A  maior criação americana foi a filosofia do pragmatismo e sua moral utilitarista. Isso os afastou de buscar as verdades absolutas e da tradição clássica de Aristóteles e Platão. Depois de 100 anos seguindo uma teoria que coloca o interesse apenas no que é útil não é surpresa descobrir que o americano tornou-se um ser vazio, sem valores que seja capaz de defender. E aí está o verdadeiro problema do mundo atual. Os próprios europeus seguiram o exemplo e se afastaram de sua própria tradição baseada no tripé formado pela filosofia grega, direito romano e na tradição judaico-cristã.

Não é o capitalismo ou o consumismo em si que resultam no quadro atual, é a perda dos valores morais mais elevados que levam ao consumismo e a procura do enriquecimento ilícito e imoral. O capitalismo é um sistema em que vigora a liberdade das pessoas que realizam transações comerciais de qualquer espécie. Não é o capitalismo que está doente e precisa ser reformado, são as pessoas! Sócrates, Platão, Aristóteles, Jesus, Gandhi, todos esses alertaram sobre o mesmo ponto: é preciso reformar-se intimamente.

Muitos defendem que isso é impossível, uma utopia. Pois digo o contrário, impossível é tentar tornar o mundo mais justo sem que as pessoas mudem. Isso não se dá por leis ou pela força cada vez maior do estado, mas pelo convencimento, pela educação, pela reflexão.

O problema do mundo não são os americanos, chineses, ou seja lá o que for. O problema são as pessoas, estas precisam ser reformadas, mas por si mesmas, intimamente. Já tentaram várias vezes fazer esta reforma por coação e o resultado foram verdadeiras catástofres sociais.
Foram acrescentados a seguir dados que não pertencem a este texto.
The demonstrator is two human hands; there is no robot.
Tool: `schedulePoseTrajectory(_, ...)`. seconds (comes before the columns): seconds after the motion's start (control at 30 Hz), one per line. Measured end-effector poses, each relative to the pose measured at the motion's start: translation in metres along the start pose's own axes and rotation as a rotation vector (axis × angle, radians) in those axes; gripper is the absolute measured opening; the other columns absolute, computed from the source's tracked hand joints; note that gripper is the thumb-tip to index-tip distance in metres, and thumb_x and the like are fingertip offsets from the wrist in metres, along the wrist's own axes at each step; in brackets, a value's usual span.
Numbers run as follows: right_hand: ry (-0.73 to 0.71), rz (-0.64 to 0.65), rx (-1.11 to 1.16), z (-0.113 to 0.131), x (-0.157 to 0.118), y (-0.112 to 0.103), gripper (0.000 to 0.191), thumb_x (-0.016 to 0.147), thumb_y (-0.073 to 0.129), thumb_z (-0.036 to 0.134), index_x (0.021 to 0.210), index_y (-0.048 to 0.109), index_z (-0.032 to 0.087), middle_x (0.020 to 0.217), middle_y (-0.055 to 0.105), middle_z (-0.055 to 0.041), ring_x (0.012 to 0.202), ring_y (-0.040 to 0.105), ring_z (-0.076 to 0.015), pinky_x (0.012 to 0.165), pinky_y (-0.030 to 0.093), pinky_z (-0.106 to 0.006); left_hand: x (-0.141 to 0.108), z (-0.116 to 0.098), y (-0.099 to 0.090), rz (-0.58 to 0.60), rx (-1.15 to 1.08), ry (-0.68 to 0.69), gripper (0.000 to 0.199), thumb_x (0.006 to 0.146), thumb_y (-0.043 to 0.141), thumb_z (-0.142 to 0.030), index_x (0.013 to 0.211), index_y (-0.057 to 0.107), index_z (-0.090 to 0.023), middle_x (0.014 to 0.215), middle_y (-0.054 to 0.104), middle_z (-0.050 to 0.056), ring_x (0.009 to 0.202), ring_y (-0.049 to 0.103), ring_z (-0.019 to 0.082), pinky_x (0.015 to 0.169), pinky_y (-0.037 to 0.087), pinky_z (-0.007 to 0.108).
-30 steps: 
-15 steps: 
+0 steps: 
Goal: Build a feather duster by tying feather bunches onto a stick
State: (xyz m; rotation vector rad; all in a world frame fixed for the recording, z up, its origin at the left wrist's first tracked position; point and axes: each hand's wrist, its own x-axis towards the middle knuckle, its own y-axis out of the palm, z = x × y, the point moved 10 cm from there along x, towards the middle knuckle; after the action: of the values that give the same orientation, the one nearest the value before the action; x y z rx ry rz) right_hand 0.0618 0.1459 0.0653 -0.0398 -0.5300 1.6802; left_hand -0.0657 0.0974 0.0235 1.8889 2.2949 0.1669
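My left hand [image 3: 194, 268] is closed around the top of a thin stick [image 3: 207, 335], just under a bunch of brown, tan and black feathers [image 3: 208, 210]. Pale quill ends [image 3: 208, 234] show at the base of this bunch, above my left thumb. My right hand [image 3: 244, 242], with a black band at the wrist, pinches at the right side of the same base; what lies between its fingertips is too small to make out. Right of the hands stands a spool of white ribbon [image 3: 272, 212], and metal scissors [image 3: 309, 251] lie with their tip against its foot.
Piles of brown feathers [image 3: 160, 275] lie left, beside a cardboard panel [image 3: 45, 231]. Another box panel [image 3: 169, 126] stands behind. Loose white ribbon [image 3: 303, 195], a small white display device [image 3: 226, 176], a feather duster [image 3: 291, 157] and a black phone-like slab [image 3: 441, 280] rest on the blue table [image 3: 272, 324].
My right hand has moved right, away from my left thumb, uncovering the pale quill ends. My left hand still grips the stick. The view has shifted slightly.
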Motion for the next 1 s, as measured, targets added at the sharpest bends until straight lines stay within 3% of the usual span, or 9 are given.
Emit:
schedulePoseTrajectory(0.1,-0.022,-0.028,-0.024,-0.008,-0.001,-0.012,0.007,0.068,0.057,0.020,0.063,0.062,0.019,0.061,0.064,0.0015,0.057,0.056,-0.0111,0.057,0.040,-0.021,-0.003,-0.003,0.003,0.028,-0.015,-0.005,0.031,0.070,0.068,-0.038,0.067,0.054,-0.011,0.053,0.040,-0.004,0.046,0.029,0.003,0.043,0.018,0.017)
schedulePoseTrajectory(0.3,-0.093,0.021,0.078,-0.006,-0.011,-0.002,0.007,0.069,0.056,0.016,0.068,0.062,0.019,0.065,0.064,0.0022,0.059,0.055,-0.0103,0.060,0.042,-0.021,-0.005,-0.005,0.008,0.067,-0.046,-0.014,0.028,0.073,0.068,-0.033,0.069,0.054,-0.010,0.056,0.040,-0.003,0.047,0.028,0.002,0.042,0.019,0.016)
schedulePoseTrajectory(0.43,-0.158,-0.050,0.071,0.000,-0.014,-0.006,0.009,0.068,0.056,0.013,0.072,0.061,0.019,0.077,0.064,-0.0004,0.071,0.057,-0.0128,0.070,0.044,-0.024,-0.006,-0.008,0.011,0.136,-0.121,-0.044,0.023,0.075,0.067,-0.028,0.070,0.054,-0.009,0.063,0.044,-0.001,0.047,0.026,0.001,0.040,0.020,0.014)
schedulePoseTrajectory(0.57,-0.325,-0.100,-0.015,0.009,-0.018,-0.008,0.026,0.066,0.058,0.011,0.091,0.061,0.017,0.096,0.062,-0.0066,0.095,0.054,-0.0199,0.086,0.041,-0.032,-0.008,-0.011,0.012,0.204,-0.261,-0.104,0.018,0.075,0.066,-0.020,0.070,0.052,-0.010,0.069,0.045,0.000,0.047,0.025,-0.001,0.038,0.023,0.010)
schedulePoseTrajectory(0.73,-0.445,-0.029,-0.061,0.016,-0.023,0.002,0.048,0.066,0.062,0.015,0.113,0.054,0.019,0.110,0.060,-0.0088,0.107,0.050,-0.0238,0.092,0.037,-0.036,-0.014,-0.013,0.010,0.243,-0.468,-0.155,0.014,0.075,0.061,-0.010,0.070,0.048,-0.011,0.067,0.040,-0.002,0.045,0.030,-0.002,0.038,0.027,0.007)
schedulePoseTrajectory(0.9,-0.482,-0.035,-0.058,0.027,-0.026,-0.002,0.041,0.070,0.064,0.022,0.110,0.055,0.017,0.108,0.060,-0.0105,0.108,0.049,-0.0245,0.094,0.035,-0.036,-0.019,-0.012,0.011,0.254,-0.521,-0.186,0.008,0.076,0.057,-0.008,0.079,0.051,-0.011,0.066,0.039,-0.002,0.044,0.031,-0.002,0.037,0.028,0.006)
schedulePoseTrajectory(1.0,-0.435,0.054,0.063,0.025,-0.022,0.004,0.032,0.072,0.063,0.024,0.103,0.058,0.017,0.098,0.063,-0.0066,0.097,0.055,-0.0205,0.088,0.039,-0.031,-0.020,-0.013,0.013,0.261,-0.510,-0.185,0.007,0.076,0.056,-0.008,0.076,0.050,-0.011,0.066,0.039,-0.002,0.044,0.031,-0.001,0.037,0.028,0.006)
É trabalho para gerações, mas primeiro devemos nos afastar dos falsos profetas, aqueles que dizem ter as soluções para tornar o mundo mais justo.

A solução está em cada um de nós.

3 pensamentos sobre “Anti-americanismo e o verdadeiro problema do mundo contemporâneo

  1. Bom, o capitalismo pode ter sido inventado na Europa, mas os americanos o aperfeiçoaram 🙂 O consumismo americano não se compara ao europeu; está anos-luz à frente. Ortega y Gasset escreveu na década de 20; o continente mudou muito depois da segunda guerra. As pessoas tiveram que se unir para reconstruir a Europa depois da guerra e cuidar de sua gente, tornando o continente bem mais socialista do que a américa do norte.
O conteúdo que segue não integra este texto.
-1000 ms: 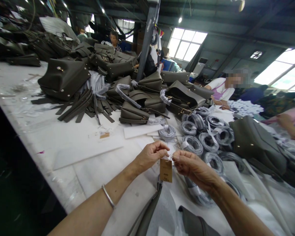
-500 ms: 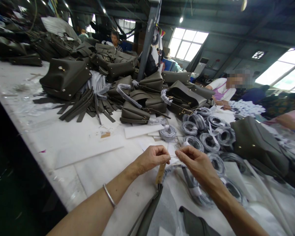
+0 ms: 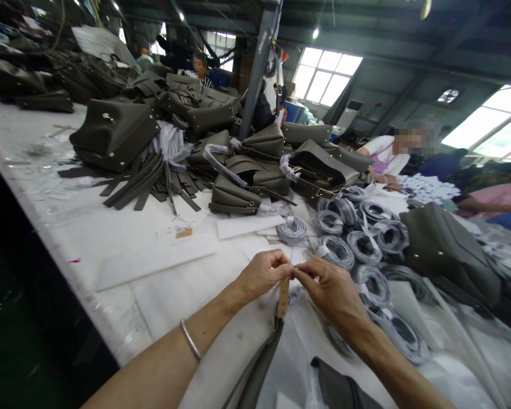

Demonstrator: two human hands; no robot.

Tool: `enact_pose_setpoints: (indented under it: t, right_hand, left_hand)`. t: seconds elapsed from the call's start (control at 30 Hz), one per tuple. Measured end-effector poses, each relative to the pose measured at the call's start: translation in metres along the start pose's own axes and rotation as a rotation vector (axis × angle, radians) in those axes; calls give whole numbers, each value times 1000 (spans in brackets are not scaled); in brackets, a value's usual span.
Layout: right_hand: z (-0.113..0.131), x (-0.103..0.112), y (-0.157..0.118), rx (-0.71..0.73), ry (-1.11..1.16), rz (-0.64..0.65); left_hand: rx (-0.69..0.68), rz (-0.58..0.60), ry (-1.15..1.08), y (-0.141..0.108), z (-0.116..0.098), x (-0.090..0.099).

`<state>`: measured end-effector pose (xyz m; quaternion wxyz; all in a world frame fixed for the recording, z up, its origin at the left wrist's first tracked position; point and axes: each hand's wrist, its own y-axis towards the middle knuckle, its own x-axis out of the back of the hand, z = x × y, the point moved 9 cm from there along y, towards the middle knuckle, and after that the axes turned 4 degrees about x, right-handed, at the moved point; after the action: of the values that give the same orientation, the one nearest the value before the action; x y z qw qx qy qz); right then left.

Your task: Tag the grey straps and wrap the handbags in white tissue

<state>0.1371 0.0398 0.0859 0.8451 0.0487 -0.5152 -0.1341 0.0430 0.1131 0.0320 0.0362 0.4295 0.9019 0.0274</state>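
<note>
My left hand (image 3: 266, 272) and my right hand (image 3: 326, 281) meet fingertip to fingertip, both pinched on a thin string that is mostly hidden between them now. Just below the fingers hangs a tan paper tag (image 3: 283, 298). Under the tag is the top of a dark olive leather bag (image 3: 262, 360), which reaches down out of the picture. A silver bangle (image 3: 190, 341) circles my left wrist. Beside my right forearm lie coiled straps (image 3: 402, 329) in clear plastic wrap.
Several olive bags (image 3: 114, 136) are heaped along the far side of the white table (image 3: 123, 236), with loose leather strips (image 3: 138, 182) before them. Another bag (image 3: 449, 255) lies at right. White foam sheets (image 3: 153, 264) lie left of my hands. A co-worker (image 3: 392, 150) is across the table.
My right hand has moved left until its fingertips meet those of my left hand, closing the gap where the string showed. The tag has shifted slightly right.
</note>
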Motion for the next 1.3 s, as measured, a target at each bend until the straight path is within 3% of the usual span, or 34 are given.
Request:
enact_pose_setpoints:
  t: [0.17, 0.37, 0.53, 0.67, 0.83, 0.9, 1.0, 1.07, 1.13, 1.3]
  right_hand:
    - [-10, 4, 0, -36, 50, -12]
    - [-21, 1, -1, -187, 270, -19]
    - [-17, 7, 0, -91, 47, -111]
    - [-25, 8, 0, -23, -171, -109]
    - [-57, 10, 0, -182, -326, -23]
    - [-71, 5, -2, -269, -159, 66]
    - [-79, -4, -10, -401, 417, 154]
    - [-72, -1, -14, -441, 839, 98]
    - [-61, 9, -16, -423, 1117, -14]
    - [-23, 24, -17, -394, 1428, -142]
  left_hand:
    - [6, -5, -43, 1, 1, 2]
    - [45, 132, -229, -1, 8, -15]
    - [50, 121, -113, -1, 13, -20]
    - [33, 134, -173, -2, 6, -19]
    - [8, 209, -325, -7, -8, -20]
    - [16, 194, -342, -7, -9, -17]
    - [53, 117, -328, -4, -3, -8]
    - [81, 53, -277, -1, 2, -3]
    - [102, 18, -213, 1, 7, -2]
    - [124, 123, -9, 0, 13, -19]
  2. Não nego que o consumismo americano pode ter sido aperfeiçoado do europeu; já achar que está anos-luz na frente acho um exagero. O consumismo estará em todo aquele que não possuir valores que o oriente para um caminho correto. Aristóteles já dizia: a virtude está no justo meio. O consumismo está justamente no exagero do gasto com o supérfluo, na falta de uma medida para as coisas. Isso não é privilégio dos norte-americanos, é universal. Podem até ser mais consumistas que os outros na média, mas por ter abraçado com mais vigor o pragmatismo e se afastado da tradição que sustenta toda a civilização ocidental. Há uma tendência de se colocar nos Estados Unidos a culpa por tudo que acontece de errado no mundo, acho simplista demais. Todos os povos possuem suas próprias culpas por seus infortúnios.

    Quanto ao Ortega Y Gasset muito cuidado. Escreveu seu livro sim na década de 20, mas é de uma atualidade impressionante. A todo momento tinha que me lembrar de quando foi escrito pois a sua descrição da sociedade da sua época caía como uma luva para a atual, sendo esta um exagero do que já estava se vendo. Mostra que Ortega captou mais do que o retrato de sua época, captou uma tendência que observava e que infelizmente se confirmou.

  3. Reconstruir com o dinheiro Americano e sob a proteção daquele país, diga-se.

    Mas o Europeu não “consome menos” por apego a princípios socialistas, e sim porque, graças ao socialismo, isto é, à carga tributária, resta ao povo menos dinheiro e liberdade para o tal “consumo”, independente do grau de socialismo e aderência ao mesmo de cada indivíduo.

    Você resumiu bem as questões. Espero poder exercer tal capacidade de síntese eu mesmo.